**WHAT YOU HAVE TO DO:** The listing that follows should be copied in full and exactly, with no pictures.

**DATA PROVIDED:**
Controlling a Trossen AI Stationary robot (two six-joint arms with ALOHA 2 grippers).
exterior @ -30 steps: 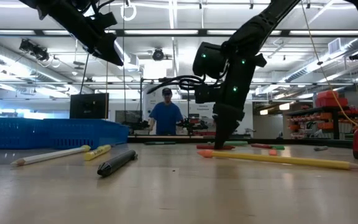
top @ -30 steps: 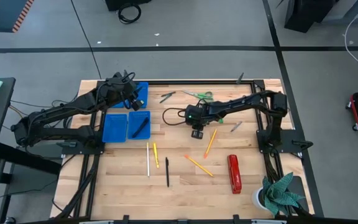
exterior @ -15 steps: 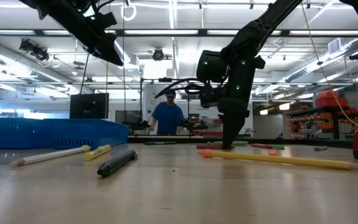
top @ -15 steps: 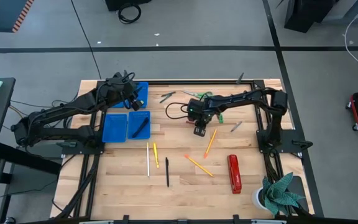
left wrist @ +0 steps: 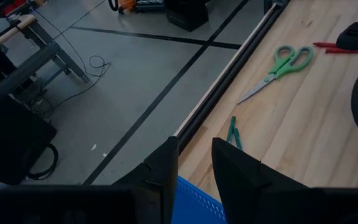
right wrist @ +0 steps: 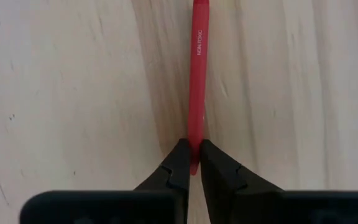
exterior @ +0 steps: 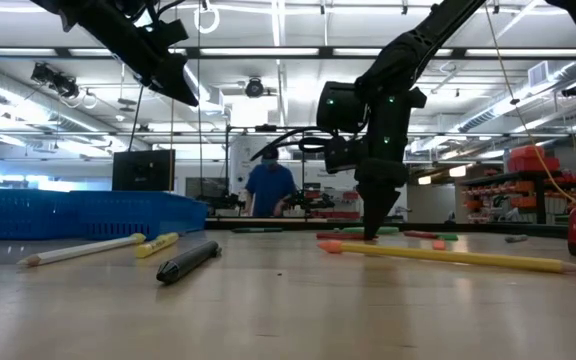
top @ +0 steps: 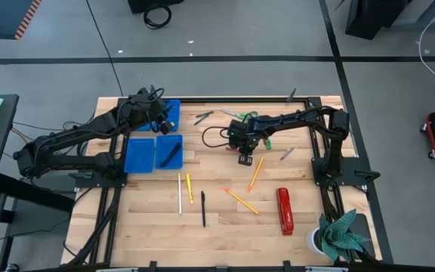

**REPLY:**
Controlling a Trossen AI Stationary robot (two six-joint arms with ALOHA 2 grippers).
exterior @ -30 steps: 
top @ -30 steps: 
exterior @ -15 steps: 
top @ -15 steps: 
left wrist @ +0 steps: 
right wrist @ +0 steps: 
exterior @ +0 steps: 
top @ +0 steps: 

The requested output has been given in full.